Отец продолжает смотреть чётко в лобовое. Челюсти напряжены, губы поджаты. Только цифры на спидометре растут. Потом он, словно осознав, что начинает слишком разгоняться, негромко вздыхает и чуть сбавляет скорость. Но молчит.

Ладно. Помолчим.

Но когда мы проезжаем мост, отец делает музыку тише и, не оборачиваясь ко мне, заявляет:

– Сегодня отработаешь день практики, а потом напишешь заявление о переводе на другой объект. Хочешь практику в СИЗО? Выбери другое.

Внутри появляется пульсация и поднимается горечью к горлу. Начинаю жутко злиться на отца. А казалось же, что он принял мой выбор!

– Я этого делать не буду, – недовольно складываю руки на груди и тоже впериваюсь взглядом в ленту дороги через лобовое.

– Будешь, Алиса, – тон отца непреклонный. – Иначе это сделаю я.

Капец. Ещё не хватало, чтобы на последнем курсе университета отец ходил и решал за меня что-то. Со стыда сгореть можно.

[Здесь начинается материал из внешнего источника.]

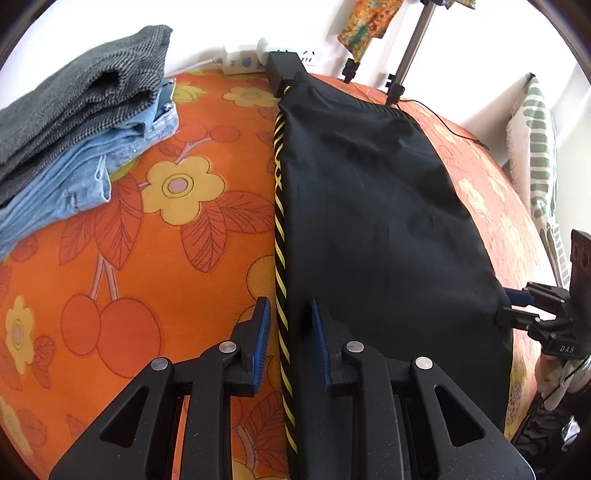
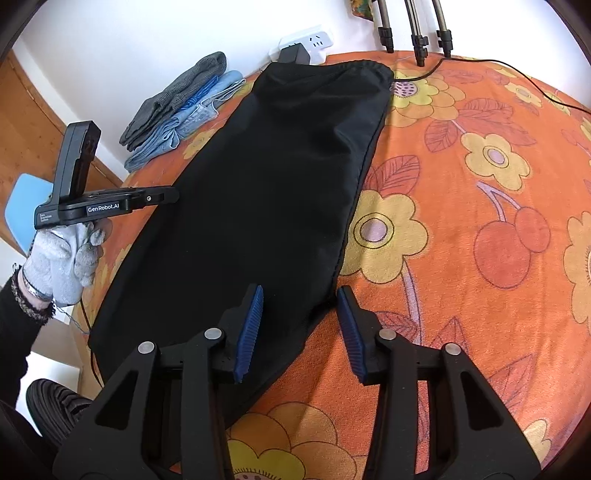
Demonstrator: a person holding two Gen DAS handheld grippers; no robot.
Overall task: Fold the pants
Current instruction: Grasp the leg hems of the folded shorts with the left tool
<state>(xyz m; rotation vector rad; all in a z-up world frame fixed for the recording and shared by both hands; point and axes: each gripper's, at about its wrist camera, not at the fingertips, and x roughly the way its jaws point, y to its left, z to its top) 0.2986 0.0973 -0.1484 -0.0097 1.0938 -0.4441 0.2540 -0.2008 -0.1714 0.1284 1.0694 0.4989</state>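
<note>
The near end of the black pants (image 1: 369, 206) is cut off by the lower edge of the left wrist view, where it is also covered by the left gripper (image 1: 288, 325) linkage. In the right wrist view, the near hem is hidden beneath the right gripper (image 2: 300, 314) body. The far waistband corner is overlapped by a black adapter (image 2: 293, 54), so the power strip (image 2: 314, 42) behind it is only partly seen. The tripod legs (image 2: 415, 33) are cropped by the top edge. The folded jeans (image 1: 88, 173) are largely covered by the grey garment (image 1: 81, 85). The small print on the left gripper's housing (image 2: 46, 218) cannot be read.
</note>
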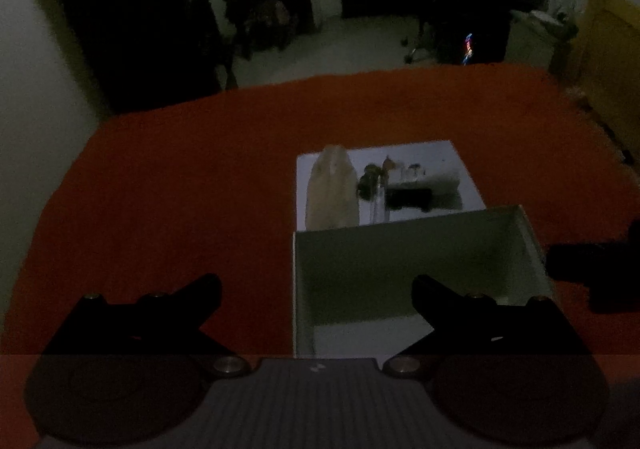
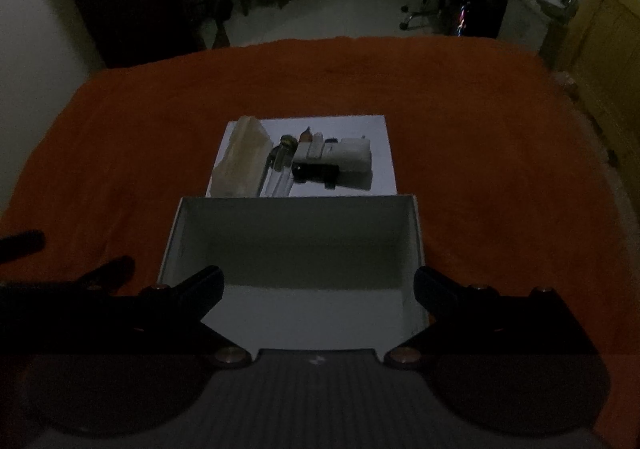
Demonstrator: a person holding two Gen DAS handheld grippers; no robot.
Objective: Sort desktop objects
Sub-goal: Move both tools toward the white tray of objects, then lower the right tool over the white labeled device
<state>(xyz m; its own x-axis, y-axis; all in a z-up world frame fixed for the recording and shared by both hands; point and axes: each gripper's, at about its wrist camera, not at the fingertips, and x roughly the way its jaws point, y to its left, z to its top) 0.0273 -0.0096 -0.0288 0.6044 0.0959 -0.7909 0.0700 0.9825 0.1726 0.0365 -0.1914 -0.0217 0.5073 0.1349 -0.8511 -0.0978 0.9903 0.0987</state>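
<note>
An open white box point(image 2: 296, 245) sits on the orange table cloth, empty inside; it also shows in the left wrist view point(image 1: 416, 265). Behind it lies a white sheet point(image 2: 376, 129) with a pile of small things: a beige packet point(image 2: 240, 157), clear tubes point(image 2: 280, 169), a black object point(image 2: 316, 171) and a white block point(image 2: 352, 155). The same pile shows in the left wrist view point(image 1: 332, 189). My right gripper point(image 2: 318, 285) is open over the box's near edge. My left gripper point(image 1: 316, 293) is open at the box's left wall. Both are empty.
The orange cloth point(image 2: 500, 129) covers the whole table. The other gripper's black fingers point(image 2: 24, 243) show at the left edge of the right wrist view, and at the right edge of the left wrist view point(image 1: 592, 261). The room is dark, with chairs behind.
</note>
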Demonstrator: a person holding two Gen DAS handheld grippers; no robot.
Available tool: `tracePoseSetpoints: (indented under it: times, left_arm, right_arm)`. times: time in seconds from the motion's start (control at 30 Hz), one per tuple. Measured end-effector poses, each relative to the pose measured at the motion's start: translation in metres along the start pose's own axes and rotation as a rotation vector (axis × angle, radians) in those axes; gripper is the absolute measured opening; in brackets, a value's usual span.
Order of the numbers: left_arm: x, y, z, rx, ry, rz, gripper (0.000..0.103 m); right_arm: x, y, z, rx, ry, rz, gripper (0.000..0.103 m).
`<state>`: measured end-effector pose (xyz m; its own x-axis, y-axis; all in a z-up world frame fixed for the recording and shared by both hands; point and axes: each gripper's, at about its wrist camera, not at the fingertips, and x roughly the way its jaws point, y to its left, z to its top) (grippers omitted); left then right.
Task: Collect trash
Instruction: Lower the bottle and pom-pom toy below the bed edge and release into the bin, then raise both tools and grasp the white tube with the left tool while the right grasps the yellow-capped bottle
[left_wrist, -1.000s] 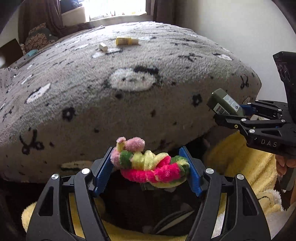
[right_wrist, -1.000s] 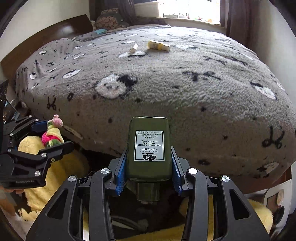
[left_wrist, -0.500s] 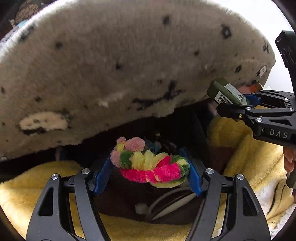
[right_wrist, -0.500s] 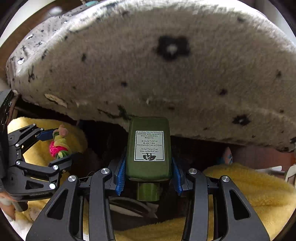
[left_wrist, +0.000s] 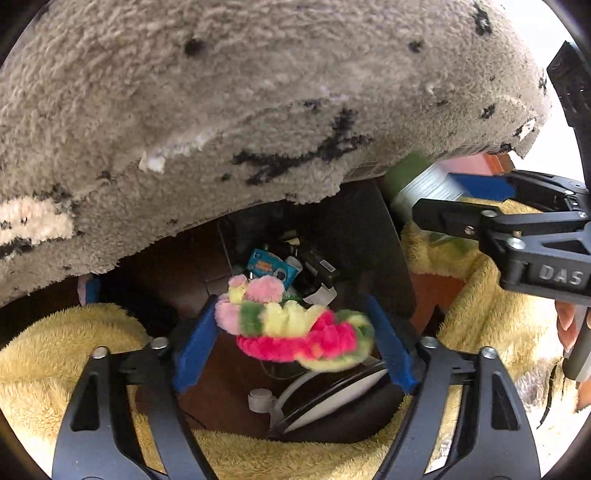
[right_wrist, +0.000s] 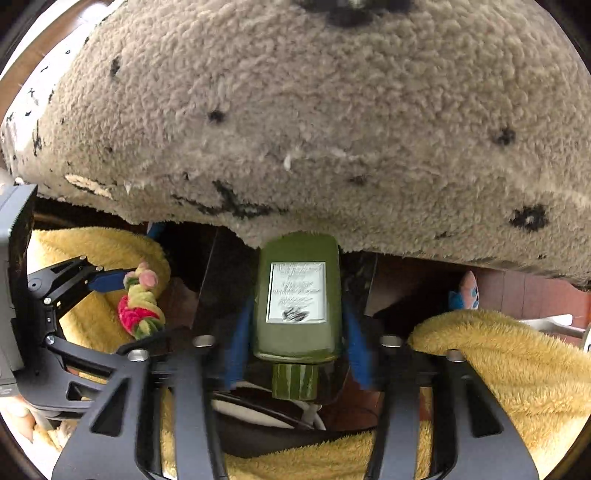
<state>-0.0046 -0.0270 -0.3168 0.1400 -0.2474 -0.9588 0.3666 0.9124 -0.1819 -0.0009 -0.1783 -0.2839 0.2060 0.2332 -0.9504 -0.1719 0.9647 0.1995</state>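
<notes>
Two grippers are showing, each carrying one piece of trash below the overhanging edge of the grey fleece blanket (left_wrist: 258, 110). The left gripper (left_wrist: 295, 343) is clenching its blue fingers (left_wrist: 194, 347) on a fuzzy pipe-cleaner bundle (left_wrist: 295, 332), a twisted wad of hot pink, pale pink, yellow and green. The right gripper (right_wrist: 295, 332) is grasping a green bottle (right_wrist: 297, 299), squarish, with a white printed label facing up and its round cap pointing back toward the camera; its top end is touching the blanket's fringe. Under the blanket, only the left wrist view is showing a dark bin (left_wrist: 351, 236) holding a blue packet (left_wrist: 267, 267) and other small litter, directly beyond the bundle. Only the right wrist view is showing a small pink plush figure (right_wrist: 469, 291) beneath the blanket's right side. Yellow fleece fabric (right_wrist: 498, 362) is lying below the blanket in both views.
</notes>
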Motion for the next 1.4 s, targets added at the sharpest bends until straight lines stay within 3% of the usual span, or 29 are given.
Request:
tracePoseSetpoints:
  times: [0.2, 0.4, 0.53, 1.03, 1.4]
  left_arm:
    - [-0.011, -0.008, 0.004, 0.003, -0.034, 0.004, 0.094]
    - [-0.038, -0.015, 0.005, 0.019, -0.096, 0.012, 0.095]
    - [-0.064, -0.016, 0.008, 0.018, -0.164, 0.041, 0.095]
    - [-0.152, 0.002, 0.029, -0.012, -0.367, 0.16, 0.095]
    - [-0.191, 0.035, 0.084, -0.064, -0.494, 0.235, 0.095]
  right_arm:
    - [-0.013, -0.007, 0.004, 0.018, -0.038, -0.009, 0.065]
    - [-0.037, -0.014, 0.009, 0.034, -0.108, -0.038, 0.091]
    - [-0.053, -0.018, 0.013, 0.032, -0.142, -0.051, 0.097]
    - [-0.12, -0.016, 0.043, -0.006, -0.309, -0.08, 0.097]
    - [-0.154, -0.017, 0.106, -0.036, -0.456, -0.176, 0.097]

– Папа, да в чём проблема? – буквально взрываюсь, всплеснув руками. – Что такого в этом СИЗО? В чём проблема, если я хочу хоть что-то разузнать про дело Шторма?!

Из меня ключом бьют эмоции, а вот отец выглядит словно скала – спокоен и нерушим. Хотя я знаю, что внутри у него сейчас фонтанирует ярость. Алексей Шевцов прекрасно умеет владеть собой, когда ему это нужно. И именно этим контролем и давит.

– Тебе не следует ничего разузнавать. Держись от всего этого подальше, Алиса.

– Да почему?!

– Потому что это очень опасно, – рявкает отец, повернувшись ко мне. И я понимаю, что он не шутит. Не говорит это лишь для того, чтобы вразумить меня. Не пугает – констатирует факт. Я слишком хорошо его знаю, чтобы понимать, когда он преувеличивает, а когда определяет реальные масштабы.